Çoğumuz bir şey yapmadan önce başkalarının ne düşündüğünü veya ne yaptığını bilmek istiyoruz. Bu nedenle bir TV, bilgisayar veya hatta bir ayakkabı satın almadan önce, muhtemelen başkalarının bir çevrimiçi alışveriş sitesinde cihazı nasıl derecelendirdiğini kontrol ederiz. En mükemmelini bulmaya çalışırız.

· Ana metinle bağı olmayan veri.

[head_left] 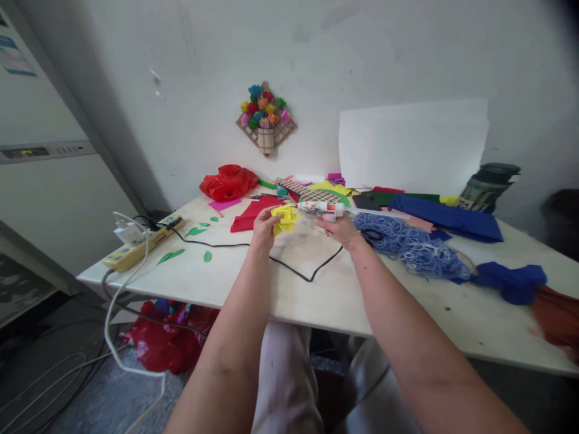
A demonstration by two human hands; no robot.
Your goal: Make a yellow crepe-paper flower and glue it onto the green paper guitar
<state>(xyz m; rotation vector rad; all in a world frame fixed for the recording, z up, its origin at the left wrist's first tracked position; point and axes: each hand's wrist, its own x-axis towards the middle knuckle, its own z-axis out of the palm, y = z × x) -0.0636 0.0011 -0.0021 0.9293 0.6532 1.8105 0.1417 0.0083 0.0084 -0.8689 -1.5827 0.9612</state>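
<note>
Left hand: pinches a crumpled yellow piece between thumb and fingers, raised above the table.
Right hand: grips a white glue gun, fingers wrapped around its handle.
Nozzle: points toward the yellow piece, right at its upper edge; whether they touch, I cannot tell.
Cord: black, dips below the hands, passes the left wrist and runs to the yellow power strip at the table's left end.
Left of the hands: a red sheet just beyond the left hand, then scattered green leaf shapes.
Right of the hands: a tangled heap of blue string; behind it, folded blue material.
Back edge: a red plastic bag at left, a dark bottle at right.
Wall: a hanging flower ornament.
</note>
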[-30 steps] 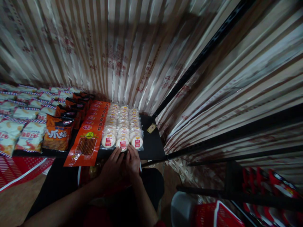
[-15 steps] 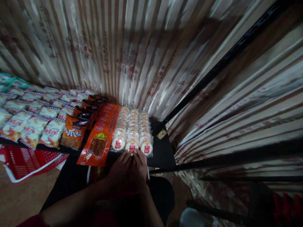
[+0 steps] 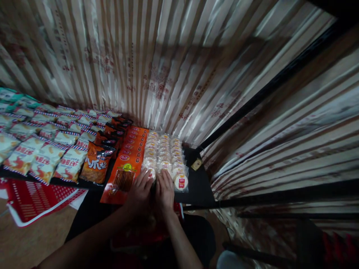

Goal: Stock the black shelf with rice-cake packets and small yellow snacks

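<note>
Rows of round white cakes in clear wrappers (image 3: 165,155) lie on a black shelf (image 3: 198,183). My left hand (image 3: 139,192) and my right hand (image 3: 165,190) rest side by side on the front packs, fingers stretched flat over them. One front cake with a red label (image 3: 181,182) shows just right of my right hand. Orange packs of dried strips (image 3: 126,168) lie to the left of the cakes, touching my left hand's side.
Dark orange snack bags (image 3: 98,164) and white snack bags (image 3: 42,157) fill the shelf to the left. A red basket (image 3: 30,200) sits below. A small gold tag (image 3: 196,164) lies right of the cakes. Striped fabric hangs behind, with black frame bars on the right.
Both hands have slid forward from the shelf's front edge onto the front cake packs, covering two of them. The camera has turned a little to the left.
</note>
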### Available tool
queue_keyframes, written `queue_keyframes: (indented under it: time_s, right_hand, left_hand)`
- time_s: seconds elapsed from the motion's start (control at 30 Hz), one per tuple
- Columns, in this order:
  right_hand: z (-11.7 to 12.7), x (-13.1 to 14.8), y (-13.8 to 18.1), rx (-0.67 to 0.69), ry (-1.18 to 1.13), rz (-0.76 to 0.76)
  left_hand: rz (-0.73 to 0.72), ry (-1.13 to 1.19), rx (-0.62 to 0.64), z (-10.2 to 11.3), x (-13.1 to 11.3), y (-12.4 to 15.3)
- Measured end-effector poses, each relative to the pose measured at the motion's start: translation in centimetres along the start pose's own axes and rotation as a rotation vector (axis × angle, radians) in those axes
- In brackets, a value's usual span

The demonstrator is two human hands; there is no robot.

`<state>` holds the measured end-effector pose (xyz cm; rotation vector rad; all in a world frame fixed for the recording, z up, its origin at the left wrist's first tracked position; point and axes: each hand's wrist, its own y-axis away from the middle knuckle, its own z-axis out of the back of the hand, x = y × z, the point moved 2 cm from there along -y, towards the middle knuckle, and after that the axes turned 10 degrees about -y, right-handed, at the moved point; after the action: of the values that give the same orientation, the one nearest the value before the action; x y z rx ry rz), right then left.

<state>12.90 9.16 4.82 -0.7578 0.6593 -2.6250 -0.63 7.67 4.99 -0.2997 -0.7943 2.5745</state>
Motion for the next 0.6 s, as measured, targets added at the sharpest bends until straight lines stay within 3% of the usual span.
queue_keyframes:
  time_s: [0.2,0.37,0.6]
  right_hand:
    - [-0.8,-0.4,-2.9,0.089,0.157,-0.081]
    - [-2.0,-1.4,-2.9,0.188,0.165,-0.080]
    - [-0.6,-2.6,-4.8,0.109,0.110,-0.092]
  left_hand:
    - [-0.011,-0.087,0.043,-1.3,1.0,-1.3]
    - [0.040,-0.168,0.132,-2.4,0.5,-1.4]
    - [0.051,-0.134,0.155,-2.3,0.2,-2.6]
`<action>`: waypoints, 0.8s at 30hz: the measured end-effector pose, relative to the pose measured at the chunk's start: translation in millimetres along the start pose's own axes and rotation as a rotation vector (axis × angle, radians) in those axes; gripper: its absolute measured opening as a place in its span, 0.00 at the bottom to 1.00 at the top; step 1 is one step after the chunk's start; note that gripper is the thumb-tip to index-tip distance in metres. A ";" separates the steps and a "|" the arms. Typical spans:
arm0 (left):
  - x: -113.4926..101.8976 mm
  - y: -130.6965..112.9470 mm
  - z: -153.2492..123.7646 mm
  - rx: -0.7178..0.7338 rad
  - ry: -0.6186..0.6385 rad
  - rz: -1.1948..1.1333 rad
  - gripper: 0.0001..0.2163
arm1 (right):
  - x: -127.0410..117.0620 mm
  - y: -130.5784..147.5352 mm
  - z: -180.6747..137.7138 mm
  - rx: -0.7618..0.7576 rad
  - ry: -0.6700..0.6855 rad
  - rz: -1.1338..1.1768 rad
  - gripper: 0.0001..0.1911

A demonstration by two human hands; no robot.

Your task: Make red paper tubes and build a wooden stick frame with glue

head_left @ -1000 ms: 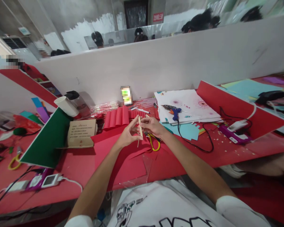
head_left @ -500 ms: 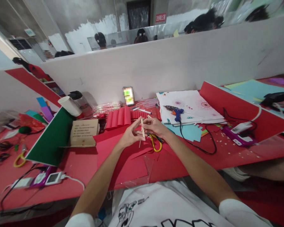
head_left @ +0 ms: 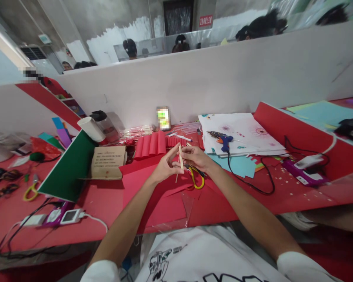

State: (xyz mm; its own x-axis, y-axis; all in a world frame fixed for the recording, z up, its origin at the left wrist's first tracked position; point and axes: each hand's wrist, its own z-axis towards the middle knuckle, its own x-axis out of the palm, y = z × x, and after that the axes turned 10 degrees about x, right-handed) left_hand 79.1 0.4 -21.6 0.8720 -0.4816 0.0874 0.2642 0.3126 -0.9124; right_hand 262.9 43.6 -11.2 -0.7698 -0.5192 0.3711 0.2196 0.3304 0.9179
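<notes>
Pale thin wooden sticks (head_left: pixel 181 157) stand between my two hands, a little above the red paper sheets (head_left: pixel 155 188). My left hand (head_left: pixel 166 166) has its thumb and fingers at the two ends of the sticks. My right hand (head_left: pixel 195 157) pinches them from the right side; its fingertips are partly hidden. One more thin stick end pokes out below the hands. Close under my right hand lie yellow-handled scissors (head_left: pixel 199 182), their blades partly covered. Behind my hands lies a row of red folded paper (head_left: pixel 150 145).
A blue glue gun (head_left: pixel 224 143) rests on white printed sheets (head_left: pixel 247 125) at right, its black cord trailing over the table. Left are a cardboard box (head_left: pixel 107 162), a green board (head_left: pixel 66 170) and a purple power strip (head_left: pixel 54 214). A lit phone (head_left: pixel 164 118) leans on the white partition (head_left: pixel 208 78).
The whole view has shifted slightly, so things sit a little further right. Both hands keep nearly the same hold on the wooden sticks.
</notes>
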 end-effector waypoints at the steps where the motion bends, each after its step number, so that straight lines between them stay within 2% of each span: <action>1: 0.2 0.3 0.1 -0.001 -0.003 -0.003 0.57 | 0.0 -0.1 0.1 0.001 -0.005 -0.002 0.24; 10: 1.9 -0.2 -0.2 -0.007 -0.035 -0.050 0.57 | 4.6 3.0 -2.5 -0.031 -0.002 0.014 0.22; 24: 3.4 -0.9 -1.2 -0.024 -0.011 -0.051 0.60 | 3.7 4.2 -3.8 -0.036 0.036 -0.035 0.24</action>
State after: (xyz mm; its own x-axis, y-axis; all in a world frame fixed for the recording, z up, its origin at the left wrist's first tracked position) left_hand 81.3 -2.5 -20.9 0.8620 -0.4876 0.1385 0.2987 0.2680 -0.9159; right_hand 263.2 40.1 -5.5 -0.7559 -0.5580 0.3424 0.2148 0.2828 0.9348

Üreticiler de elbette bunu bilir. Bu nedenle sizi ürünlerini 5 yıldızlı ölçekler kullanarak derecelendirmeye ve mutlu deneyiminizi başkalarıyla paylaşmaya teşvik eder.
Topluluğa uymak zorunluluğunu hissetmek konformizm – uyum ya da bilinen adıyla sürü psikolojisi olarak adlandırılır. Konformizm deyince de akla ilk olarak Solomon Asch ve konformizm deneyi gelir. Ancak öncesinde bir kaç senaryo düşünelim.
Metro ya da otobüste yanınızdaki insan yüksek sesle konuşmaya başladığında tepkiniz ne olur? Bu kişiyi eleştirmeye başlar mısınız? Metro ya da otobüs neden sessizlik demektir? Sonuçta böyle bir yazılı kural herhangi bir yerde yoktur. Ancak yine de insanlar çoğunlukla telefon görüşmelerinden kaçınırlar. Zorunda kalırlarsa da ya fısıldarlar ya da konuşmayı kısa tutarlar. Bu sessizlik kuralına gruptan sıyrılmamak için uyum sağlarlar.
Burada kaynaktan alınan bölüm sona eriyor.